Activity:
Exact copies of all records below are needed.

Collected data:
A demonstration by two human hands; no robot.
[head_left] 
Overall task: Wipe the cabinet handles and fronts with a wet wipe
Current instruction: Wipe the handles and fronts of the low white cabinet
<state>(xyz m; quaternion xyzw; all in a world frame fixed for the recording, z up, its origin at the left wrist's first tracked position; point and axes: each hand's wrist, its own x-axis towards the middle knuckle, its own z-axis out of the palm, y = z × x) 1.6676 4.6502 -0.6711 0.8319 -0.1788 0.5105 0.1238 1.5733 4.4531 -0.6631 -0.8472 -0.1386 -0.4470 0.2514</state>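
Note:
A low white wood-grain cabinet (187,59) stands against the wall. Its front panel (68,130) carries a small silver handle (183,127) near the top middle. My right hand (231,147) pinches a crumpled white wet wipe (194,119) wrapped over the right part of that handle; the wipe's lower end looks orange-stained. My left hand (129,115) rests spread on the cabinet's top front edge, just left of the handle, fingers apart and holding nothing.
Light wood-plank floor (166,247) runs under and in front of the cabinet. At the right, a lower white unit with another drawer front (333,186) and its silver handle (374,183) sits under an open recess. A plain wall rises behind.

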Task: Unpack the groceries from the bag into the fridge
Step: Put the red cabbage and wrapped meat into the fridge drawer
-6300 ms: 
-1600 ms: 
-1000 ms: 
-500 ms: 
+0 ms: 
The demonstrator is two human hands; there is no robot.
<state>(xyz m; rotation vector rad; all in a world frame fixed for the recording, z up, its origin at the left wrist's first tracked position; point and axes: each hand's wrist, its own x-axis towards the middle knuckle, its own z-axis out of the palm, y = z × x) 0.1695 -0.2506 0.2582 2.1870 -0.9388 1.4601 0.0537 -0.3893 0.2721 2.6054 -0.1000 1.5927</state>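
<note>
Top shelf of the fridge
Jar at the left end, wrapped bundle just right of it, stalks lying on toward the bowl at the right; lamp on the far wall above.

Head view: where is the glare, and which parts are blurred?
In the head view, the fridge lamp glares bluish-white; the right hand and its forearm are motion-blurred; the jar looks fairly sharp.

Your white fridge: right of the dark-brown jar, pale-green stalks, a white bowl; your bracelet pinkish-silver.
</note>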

Task response:
A demonstration by two human hands; no robot.
[head_left] 
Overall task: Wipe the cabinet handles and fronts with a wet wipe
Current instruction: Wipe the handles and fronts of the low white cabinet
<state>(xyz m; quaternion xyzw; all in a world frame fixed for the recording, z up, its origin at the left wrist's first tracked position; point and axes: each hand's wrist, its own x-axis towards the middle knuckle, its own z-axis out of the palm, y = z × x) 1.6676 4.6502 -0.6711 0.8319 -0.1788 0.5105 0.1238 1.5733 4.4531 -0.6631 -0.8472 -0.1386 -0.4470 0.2514</state>
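Note:
A low white wood-grain cabinet (187,59) stands against the wall. Its front panel (68,130) carries a small silver handle (183,127) near the top middle. My right hand (231,147) pinches a crumpled white wet wipe (194,119) wrapped over the right part of that handle; the wipe's lower end looks orange-stained. My left hand (129,115) rests spread on the cabinet's top front edge, just left of the handle, fingers apart and holding nothing.
Light wood-plank floor (166,247) runs under and in front of the cabinet. At the right, a lower white unit with another drawer front (333,186) and its silver handle (374,183) sits under an open recess. A plain wall rises behind.
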
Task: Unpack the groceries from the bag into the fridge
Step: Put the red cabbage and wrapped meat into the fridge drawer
-6300 ms: 
-1600 ms: 
-1000 ms: 
-500 ms: 
+0 ms: 
The demonstrator is two human hands; there is no robot.
<state>(xyz m; rotation vector rad; all in a world frame fixed for the recording, z up, its origin at the left wrist's first tracked position; point and axes: each hand's wrist, its own x-axis towards the middle knuckle, its own z-axis out of the palm, y = z × x) 0.1695 -0.2506 0.2582 2.1870 -0.9388 1.4601 0.0537 -0.3893 0.2721 2.6054 -0.1000 1.5927</state>
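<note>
Top shelf of the fridge
Jar at the left end, wrapped bundle just right of it, stalks lying on toward the bowl at the right; lamp on the far wall above.

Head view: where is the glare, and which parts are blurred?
In the head view, the fridge lamp glares bluish-white; the right hand and its forearm are motion-blurred; the jar looks fairly sharp.

Your white fridge: right of the dark-brown jar, pale-green stalks, a white bowl; your bracelet pinkish-silver.
</note>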

This completes the answer.